Mandawa and Bikaner
Mandawa is a small town on the way between Jaipur and Bikaner and is famous for having been a town where many merchants became very rich from it being a location along the spice route.
These merchants built themselves beautiful large houses (Haveli), size wasn’t enough, they tried to out do each other by decorating the houses in beautiful paintings and carved wood.
When the spices, opium, etc began to be delivered via other routes which didn’t rely on the camel trains the merchants slowly abandoned Mandawa and moved to the big cities to continue their businesses, leaving villagers as caretakers of their houses.
More recently some Havelis have been converted into hotels for tourists, like us, on their way to Bikaner. We only spent one night there, the village is still very poor but tourism is helping the local economy.



Our room was very quaint (it did have a bathroom but I forgot to take a photo)




It was on the first floor over looking the courtyard
We had a guide to take us around the town and show us the highlights




Yet it is still very lovely.

There had even been a Art Nouveaux cinema here at one point.

This Haveli is now one of the most expensive in Mandawa and was only opened after the Covid closedown.



That evening there was a puppet show in the courtyard.
Very entertaining.
BIKANER
Founded by Rao Bika in 1486, he was the second son of a Maharaja of Jodpur, Rao Jodha, so wouldn’t inherit. He had heard that this area had been abandoned and along with a couple of his younger brothers, some knights and a hundred or so soldiers went to conquer the area, and as they say the rest is history.

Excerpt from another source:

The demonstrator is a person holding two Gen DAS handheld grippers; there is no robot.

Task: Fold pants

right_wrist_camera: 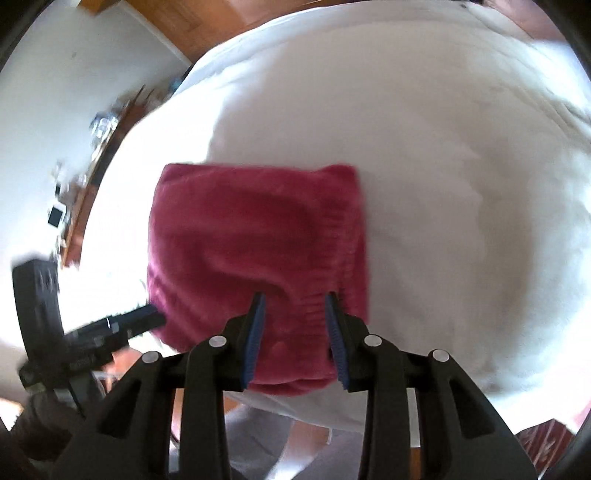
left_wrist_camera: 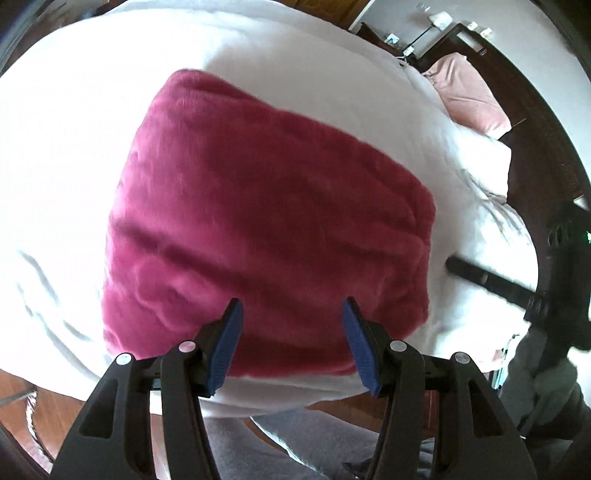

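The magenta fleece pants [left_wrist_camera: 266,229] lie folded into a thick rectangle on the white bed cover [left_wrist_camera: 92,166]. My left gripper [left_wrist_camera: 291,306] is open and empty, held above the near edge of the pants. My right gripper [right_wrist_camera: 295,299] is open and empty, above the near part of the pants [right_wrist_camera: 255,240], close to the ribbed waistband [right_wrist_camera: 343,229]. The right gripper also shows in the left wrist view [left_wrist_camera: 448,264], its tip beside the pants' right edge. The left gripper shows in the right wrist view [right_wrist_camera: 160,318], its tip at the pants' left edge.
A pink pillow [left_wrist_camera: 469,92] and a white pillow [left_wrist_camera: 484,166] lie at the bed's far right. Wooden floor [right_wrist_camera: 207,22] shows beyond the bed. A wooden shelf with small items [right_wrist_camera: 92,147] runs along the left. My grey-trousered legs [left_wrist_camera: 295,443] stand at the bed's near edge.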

It is very arid and there are many desert areas but I was pleasantly surprised at just how much vegetation there is whilst we were driving here. Obviously today there is plenty of water which is brought in from the mountains but it was only last century when the first canal was built bringing relief to the desert people.

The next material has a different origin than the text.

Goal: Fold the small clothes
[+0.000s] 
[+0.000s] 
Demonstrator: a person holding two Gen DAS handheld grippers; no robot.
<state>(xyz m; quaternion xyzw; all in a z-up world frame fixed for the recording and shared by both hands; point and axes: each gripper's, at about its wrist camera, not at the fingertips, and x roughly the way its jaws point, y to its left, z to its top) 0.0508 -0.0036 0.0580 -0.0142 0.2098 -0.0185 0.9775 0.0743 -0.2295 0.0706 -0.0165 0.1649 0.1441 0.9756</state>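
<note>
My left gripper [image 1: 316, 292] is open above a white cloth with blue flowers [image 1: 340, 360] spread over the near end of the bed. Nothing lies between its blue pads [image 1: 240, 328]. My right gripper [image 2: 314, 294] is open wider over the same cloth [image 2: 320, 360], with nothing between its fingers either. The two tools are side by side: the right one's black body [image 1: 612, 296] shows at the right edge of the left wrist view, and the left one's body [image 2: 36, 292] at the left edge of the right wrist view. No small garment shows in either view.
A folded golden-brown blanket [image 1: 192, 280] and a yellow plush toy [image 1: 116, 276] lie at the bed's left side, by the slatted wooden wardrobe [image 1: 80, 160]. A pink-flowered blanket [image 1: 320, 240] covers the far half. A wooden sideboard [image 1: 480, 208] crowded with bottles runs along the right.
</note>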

The main tourist attraction here is Jungarh Fort constructed between 1587 and 1593 by the third ruler of Bikaner, Rai Singh. It has never been conquered so it’s in its original state, a hotch potch of different palaces (we couldn’t tell where one ended and another one began) as they all lead on via corridors or stairs. No imposing gates and massive interior courtyards here.

We entered via the Hall of Audience which now houses an old WWI DeHavaland which has been constructed from parts of planes which were shot down. So it can’t be used, just for show.


The Hall also lends itself to become a museum, with railed off areas with sets of dining furniture, cabinets housing military uniforms (this century), along with coins and medals from different era. All a bit random but interesting.


In the throne room was a cabinet with a set of armour which weighs 56k Can you imagine even walking carrying that much weight let alone fighting!

The guide book also said to look out for a dagger which had a pistol attached. Very innovative for its time.

We then walked through a series of rooms which displayed lots of weapons of various descriptions.




And into a hall which was part of the women’s quarters. With beautiful painted doors.

The Hall overlooked some gorgeous gardens.


In the next room was a swing used by the queens, when it swings back and fro the small dolls on the side panels move up and down.
Through to the next room which had an amazing Dutch blue tiled window (both inside and out.)




We almost missed this throne room, everything you see which looks gold is actually gold. Which is why it’s all covered up with plastic and glass partitions.



The next room is called the cloud room, with gold zigzags for lightening.





Just on the outside of Bikaner is this huge grave yard where the Royal family members are cremated and then a cenotaph built in their memory. The earliest was from 1657 and the latest from 2023.





Wow, how much did we manage to fit into 2 days!!!
On to Jaisalmer next.

What a beautiful ,fascinating place . Your photos are wonderful . XX
Ahh thanks Heather, it was so different.